**WHAT IS REQUIRED**.
The line containing "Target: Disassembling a" marks the end: copy exactly every line from the start of the records below up to and including it, leaving out pictures.

**Items listed in a dataset**.
[Start of section]
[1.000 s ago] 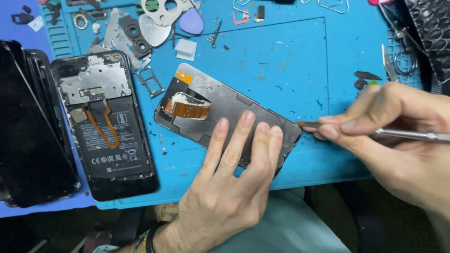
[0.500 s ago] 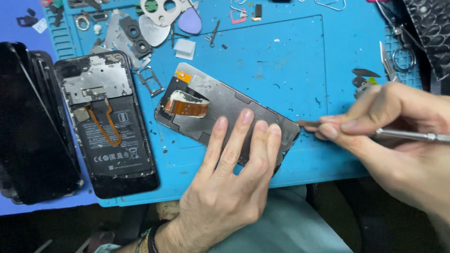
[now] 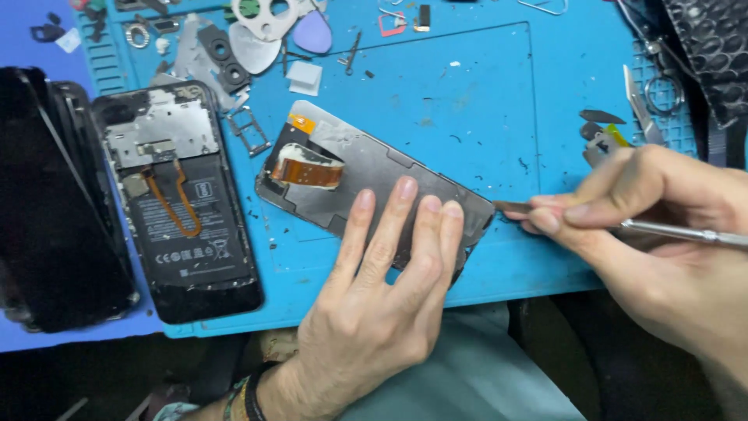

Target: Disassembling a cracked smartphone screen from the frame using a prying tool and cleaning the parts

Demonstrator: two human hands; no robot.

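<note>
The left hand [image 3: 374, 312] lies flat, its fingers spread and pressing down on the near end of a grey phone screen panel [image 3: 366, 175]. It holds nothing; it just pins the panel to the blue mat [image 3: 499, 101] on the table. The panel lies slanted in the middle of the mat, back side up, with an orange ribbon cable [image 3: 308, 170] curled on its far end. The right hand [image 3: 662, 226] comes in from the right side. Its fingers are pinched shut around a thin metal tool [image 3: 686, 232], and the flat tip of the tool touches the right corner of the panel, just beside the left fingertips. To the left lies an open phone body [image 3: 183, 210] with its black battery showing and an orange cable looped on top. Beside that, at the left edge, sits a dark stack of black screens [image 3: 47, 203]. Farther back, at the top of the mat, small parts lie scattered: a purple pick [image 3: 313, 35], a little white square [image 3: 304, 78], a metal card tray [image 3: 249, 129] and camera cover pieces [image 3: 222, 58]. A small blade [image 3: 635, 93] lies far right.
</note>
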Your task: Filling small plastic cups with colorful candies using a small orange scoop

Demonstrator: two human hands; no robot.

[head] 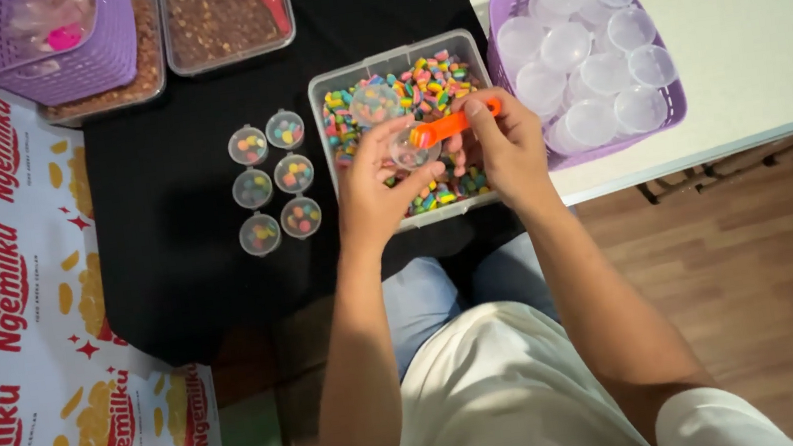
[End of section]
**SOLUTION TO THIS TASK**.
[1.000 s ago] 
[0.500 s ago] 
[now] 

Target: Disassembling a cracked smartphone screen from the frame using a prying tool and cleaning the parts

The work for this exercise is now done.